PROBLEM STATEMENT: Pull each line containing "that" from the data.

Top of INFORMATION PROVIDED

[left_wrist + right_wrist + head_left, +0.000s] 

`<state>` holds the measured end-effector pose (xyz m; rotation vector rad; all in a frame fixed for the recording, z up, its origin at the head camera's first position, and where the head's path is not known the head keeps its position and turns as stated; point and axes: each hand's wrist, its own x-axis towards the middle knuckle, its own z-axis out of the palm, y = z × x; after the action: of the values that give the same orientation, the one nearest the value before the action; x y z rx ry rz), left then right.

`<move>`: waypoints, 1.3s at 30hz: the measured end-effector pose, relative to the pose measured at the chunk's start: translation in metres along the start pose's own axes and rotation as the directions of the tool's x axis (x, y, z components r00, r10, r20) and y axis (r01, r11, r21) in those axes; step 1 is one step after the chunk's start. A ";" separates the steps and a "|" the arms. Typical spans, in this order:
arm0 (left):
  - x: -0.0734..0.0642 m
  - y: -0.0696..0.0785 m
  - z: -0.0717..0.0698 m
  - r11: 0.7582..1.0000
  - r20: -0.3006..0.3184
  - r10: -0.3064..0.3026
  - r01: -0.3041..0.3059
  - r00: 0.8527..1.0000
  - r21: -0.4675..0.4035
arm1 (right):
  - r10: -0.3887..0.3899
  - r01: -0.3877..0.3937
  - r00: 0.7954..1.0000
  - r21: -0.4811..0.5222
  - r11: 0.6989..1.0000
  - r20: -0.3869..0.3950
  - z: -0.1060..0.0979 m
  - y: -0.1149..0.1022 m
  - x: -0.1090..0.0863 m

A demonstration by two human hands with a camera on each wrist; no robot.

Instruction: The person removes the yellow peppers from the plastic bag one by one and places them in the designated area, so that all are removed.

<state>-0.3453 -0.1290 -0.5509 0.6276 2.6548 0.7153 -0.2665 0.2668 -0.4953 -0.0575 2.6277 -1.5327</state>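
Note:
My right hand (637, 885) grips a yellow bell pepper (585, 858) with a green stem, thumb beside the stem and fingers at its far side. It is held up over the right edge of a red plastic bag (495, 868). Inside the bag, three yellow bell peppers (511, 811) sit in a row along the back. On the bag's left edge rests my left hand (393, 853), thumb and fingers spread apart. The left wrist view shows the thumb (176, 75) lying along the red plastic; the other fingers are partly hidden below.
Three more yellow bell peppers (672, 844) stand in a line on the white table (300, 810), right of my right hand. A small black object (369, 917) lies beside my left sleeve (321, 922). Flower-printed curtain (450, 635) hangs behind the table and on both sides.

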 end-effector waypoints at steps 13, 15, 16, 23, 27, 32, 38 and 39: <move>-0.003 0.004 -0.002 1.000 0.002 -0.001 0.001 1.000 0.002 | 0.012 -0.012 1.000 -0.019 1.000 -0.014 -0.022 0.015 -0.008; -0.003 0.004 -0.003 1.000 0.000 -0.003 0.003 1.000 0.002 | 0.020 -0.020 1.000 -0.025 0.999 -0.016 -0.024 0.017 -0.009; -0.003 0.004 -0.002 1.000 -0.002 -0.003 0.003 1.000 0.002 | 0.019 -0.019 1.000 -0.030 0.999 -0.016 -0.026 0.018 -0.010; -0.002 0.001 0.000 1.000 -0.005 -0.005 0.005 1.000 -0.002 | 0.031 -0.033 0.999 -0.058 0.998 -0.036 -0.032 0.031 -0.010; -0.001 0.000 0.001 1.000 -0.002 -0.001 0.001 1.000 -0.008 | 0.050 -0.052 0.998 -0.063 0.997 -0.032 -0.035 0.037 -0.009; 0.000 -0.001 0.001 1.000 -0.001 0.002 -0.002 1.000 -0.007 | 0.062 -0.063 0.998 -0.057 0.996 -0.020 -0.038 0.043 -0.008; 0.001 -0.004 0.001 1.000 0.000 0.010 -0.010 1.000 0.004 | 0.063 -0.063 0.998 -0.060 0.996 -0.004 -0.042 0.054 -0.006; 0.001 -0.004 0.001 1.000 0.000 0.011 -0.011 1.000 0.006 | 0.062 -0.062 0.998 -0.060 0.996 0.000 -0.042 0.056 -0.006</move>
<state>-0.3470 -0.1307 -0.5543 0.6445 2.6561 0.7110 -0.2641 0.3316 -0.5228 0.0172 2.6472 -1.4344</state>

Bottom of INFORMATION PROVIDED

TASK ANSWER:
`<state>` holds the measured end-effector pose (xyz m; rotation vector rad; all in a frame fixed for the recording, z up, its origin at the head camera's first position, and where the head's path is not known the head keeps its position and turns as stated; point and axes: each hand's wrist, its own x-axis towards the middle knuckle, its own z-axis out of the palm, y = z × x; after the action: of the values that give the same orientation, the one nearest the value before the action; x y z rx ry rz), left then right.
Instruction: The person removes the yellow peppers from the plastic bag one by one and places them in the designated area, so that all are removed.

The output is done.